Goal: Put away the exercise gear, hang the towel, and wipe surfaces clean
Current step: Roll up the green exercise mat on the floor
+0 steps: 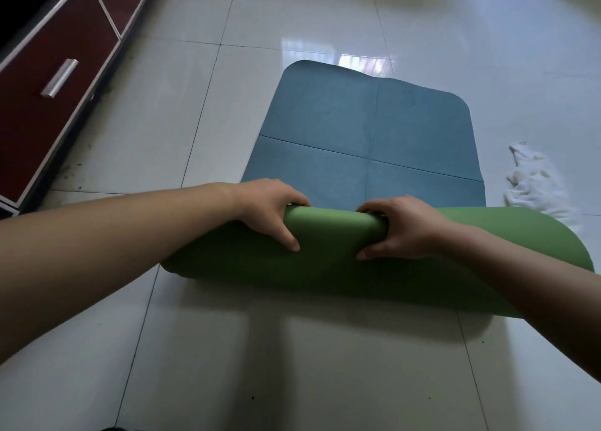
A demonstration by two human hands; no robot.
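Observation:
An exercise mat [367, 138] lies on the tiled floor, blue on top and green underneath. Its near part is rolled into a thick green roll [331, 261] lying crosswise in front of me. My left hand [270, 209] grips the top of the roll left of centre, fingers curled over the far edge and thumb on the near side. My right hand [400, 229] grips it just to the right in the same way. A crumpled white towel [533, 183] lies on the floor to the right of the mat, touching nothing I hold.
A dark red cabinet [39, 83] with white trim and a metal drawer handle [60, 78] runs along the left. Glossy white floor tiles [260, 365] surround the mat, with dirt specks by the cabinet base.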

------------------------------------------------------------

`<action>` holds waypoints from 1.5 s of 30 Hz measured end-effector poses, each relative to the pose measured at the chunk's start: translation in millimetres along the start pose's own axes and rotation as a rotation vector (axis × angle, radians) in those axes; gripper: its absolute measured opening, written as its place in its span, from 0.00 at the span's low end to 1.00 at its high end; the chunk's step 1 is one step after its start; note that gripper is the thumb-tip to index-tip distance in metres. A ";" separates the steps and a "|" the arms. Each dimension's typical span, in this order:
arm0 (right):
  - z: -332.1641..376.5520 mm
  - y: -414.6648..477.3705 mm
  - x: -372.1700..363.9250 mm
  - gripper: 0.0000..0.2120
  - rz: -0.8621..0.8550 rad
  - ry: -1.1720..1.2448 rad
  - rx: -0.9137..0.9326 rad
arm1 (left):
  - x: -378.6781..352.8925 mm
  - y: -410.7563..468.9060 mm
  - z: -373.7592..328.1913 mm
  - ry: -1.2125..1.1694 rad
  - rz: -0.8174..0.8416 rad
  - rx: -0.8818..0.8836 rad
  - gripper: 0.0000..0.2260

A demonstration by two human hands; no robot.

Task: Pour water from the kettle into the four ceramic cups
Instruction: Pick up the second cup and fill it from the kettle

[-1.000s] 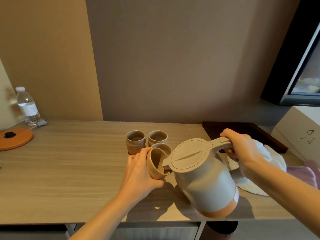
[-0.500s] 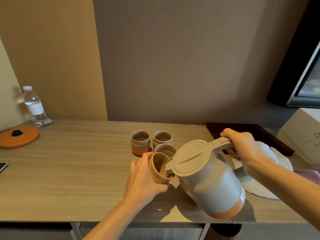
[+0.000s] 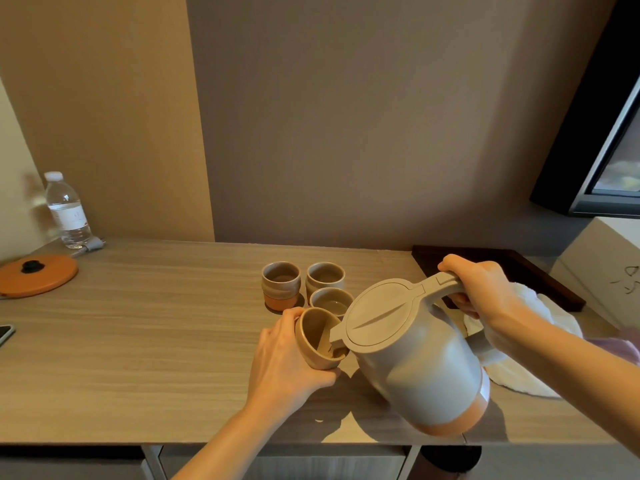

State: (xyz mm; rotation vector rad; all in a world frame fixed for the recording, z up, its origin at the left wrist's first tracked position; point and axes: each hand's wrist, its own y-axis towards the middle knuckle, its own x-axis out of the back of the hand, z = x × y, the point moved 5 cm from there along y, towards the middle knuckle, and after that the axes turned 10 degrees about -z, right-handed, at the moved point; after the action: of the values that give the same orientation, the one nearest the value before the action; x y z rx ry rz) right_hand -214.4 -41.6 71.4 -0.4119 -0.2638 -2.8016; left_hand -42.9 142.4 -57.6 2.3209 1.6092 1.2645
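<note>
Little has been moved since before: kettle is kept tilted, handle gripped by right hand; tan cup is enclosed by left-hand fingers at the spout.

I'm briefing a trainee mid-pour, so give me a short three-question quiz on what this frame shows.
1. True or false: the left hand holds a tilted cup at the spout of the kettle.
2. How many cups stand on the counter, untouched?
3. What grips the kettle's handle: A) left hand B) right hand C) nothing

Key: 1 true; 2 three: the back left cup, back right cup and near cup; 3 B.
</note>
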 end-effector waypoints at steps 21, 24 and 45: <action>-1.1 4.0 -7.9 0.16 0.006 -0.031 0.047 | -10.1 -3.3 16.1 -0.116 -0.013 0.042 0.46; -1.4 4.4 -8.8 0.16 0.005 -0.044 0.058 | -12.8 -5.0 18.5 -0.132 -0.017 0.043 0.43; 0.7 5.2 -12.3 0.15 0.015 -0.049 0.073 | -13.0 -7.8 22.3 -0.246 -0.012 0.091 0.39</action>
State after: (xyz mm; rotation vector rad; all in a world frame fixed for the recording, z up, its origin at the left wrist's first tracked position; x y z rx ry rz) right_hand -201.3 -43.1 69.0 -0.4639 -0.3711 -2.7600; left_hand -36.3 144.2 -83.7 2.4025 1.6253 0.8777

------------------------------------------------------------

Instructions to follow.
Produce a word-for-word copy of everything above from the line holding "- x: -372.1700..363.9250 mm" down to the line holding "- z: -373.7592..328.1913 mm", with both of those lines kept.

Answer to this exercise.
  - x: -372.1700..363.9250 mm
  - gripper: 0.0000..0.2120
  - rz: -0.8621..0.8550 rad
  - ry: -1.1720..1.2448 rad
  - rx: -0.9137..0.9326 rad
arm1 (left):
  - x: -378.6781..352.8925 mm
  - y: -410.7563..468.9060 mm
  - z: -373.7592..328.1913 mm

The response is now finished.